:: Work task ::
What follows is a listing to transcribe exactly, leaving the pictures out.

__________________________________________________

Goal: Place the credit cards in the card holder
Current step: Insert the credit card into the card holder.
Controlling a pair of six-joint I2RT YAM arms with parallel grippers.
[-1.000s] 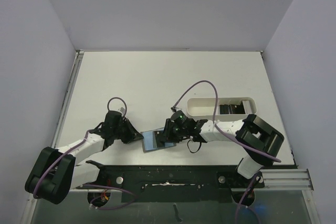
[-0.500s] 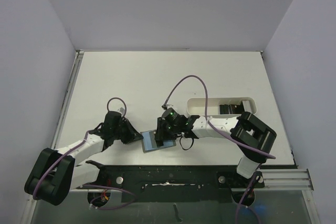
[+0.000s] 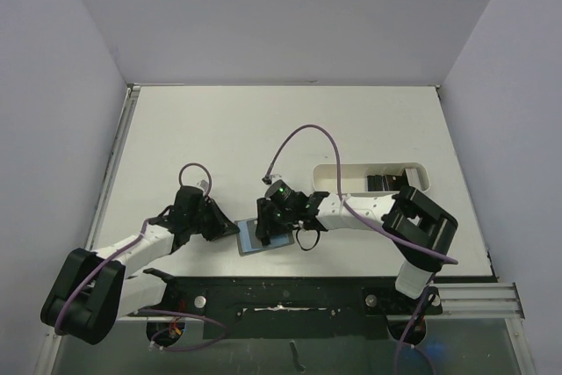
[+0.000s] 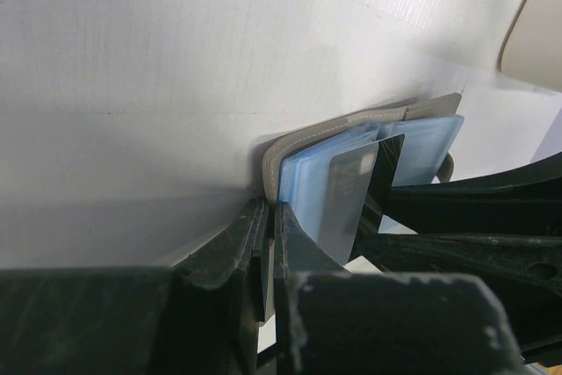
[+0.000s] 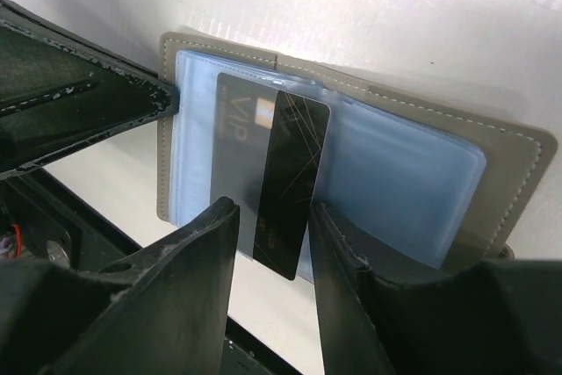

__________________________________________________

:: Exercise output ::
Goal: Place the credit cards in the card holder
Current step: Insert the credit card into the card holder.
Controlling a pair of six-joint I2RT YAM arms with parallel grippers.
[-1.000s] 
[-0.500s] 
[+0.000s] 
[+0.000s] 
[+0.000s] 

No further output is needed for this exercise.